▶ PROBLEM DESCRIPTION
Give again, exactly as written, each line of the material below starting at the line that contains "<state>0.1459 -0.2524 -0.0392" and ending at the line that contains "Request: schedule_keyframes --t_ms". Both ends count, and no other line does.

BEGIN

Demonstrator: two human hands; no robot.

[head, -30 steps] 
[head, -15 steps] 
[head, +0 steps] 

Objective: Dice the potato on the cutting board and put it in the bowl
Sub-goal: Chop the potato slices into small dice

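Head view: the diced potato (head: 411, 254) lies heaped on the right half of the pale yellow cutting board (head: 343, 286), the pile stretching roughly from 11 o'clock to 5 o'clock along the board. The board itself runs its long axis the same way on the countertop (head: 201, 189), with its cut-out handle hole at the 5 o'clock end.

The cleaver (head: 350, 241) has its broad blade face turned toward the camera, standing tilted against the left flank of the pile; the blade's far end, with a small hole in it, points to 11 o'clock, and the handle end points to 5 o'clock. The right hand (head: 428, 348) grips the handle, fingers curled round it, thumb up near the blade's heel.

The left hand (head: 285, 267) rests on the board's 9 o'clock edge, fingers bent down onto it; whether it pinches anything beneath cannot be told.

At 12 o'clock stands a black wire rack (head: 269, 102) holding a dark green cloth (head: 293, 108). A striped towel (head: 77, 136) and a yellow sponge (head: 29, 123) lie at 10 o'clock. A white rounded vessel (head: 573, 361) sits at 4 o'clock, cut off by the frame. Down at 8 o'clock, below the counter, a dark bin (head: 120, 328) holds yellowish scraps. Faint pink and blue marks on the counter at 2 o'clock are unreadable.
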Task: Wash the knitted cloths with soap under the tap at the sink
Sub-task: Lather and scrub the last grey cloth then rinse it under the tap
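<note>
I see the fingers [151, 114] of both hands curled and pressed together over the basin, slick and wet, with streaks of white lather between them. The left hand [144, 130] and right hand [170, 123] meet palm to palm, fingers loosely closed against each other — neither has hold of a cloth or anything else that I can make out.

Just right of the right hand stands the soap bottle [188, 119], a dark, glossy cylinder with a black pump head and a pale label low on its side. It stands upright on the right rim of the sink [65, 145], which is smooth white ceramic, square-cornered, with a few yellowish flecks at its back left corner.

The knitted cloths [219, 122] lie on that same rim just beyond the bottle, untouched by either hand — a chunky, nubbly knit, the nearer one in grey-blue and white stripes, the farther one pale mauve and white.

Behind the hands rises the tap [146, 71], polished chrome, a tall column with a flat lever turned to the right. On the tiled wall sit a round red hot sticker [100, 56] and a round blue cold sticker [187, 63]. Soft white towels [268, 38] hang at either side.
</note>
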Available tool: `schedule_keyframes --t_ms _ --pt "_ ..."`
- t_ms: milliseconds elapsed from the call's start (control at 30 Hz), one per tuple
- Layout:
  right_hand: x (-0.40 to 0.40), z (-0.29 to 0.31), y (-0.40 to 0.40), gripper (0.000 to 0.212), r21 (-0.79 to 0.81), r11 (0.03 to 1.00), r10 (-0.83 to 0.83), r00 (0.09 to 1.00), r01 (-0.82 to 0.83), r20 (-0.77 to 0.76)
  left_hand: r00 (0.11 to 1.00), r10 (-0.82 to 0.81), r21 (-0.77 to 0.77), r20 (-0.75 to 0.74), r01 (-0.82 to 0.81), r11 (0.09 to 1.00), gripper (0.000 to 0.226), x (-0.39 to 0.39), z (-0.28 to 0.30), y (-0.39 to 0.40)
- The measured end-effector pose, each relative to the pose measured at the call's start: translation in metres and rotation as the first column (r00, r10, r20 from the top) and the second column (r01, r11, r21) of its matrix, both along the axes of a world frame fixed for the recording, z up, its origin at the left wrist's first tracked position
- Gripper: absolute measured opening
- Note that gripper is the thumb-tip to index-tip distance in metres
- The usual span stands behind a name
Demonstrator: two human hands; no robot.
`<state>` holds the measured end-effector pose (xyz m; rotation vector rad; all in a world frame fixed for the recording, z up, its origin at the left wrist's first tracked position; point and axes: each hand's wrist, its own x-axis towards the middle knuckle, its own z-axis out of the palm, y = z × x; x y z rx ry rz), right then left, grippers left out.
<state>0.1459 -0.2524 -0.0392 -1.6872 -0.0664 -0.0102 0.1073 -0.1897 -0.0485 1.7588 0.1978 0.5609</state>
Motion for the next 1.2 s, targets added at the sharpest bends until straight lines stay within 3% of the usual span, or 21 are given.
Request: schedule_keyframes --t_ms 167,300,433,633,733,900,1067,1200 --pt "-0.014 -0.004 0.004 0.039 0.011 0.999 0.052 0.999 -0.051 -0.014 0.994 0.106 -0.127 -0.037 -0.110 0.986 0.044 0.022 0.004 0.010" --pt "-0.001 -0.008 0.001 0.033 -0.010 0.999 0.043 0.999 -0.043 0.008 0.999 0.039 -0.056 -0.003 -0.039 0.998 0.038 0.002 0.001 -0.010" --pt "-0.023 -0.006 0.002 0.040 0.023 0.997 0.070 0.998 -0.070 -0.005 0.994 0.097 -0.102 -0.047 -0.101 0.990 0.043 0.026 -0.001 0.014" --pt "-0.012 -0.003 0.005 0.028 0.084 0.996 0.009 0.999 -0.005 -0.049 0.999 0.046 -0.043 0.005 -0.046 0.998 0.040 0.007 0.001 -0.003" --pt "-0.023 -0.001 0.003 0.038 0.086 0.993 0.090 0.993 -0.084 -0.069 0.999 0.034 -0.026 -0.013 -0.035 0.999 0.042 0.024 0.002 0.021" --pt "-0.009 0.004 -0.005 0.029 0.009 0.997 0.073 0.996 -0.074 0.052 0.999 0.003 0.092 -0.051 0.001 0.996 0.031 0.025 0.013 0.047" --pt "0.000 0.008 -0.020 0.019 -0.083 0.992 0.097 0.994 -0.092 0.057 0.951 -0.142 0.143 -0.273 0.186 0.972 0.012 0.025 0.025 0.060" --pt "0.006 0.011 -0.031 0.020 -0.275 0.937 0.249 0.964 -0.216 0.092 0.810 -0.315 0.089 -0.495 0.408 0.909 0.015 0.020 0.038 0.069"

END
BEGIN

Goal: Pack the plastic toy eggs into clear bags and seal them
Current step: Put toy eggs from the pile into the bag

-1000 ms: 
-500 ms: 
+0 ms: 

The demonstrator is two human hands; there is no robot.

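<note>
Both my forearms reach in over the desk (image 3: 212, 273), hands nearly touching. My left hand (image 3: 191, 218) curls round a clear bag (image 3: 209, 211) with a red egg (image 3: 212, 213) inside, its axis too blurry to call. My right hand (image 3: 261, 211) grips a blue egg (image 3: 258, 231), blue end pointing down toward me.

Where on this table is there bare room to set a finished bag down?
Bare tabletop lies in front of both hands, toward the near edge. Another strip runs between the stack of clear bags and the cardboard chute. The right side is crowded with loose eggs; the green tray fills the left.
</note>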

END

▶ RESPONSE
<state>0.1459 -0.2524 -0.0392 -1.6872 -0.0664 -0.0102 0.1073 -0.1897 -0.0485 1.7588 0.1978 0.5609</state>
Motion for the next 1.2 s, targets added at the sharpest bends until straight lines stay within 3% of the usual span, or 21 are given.
Request: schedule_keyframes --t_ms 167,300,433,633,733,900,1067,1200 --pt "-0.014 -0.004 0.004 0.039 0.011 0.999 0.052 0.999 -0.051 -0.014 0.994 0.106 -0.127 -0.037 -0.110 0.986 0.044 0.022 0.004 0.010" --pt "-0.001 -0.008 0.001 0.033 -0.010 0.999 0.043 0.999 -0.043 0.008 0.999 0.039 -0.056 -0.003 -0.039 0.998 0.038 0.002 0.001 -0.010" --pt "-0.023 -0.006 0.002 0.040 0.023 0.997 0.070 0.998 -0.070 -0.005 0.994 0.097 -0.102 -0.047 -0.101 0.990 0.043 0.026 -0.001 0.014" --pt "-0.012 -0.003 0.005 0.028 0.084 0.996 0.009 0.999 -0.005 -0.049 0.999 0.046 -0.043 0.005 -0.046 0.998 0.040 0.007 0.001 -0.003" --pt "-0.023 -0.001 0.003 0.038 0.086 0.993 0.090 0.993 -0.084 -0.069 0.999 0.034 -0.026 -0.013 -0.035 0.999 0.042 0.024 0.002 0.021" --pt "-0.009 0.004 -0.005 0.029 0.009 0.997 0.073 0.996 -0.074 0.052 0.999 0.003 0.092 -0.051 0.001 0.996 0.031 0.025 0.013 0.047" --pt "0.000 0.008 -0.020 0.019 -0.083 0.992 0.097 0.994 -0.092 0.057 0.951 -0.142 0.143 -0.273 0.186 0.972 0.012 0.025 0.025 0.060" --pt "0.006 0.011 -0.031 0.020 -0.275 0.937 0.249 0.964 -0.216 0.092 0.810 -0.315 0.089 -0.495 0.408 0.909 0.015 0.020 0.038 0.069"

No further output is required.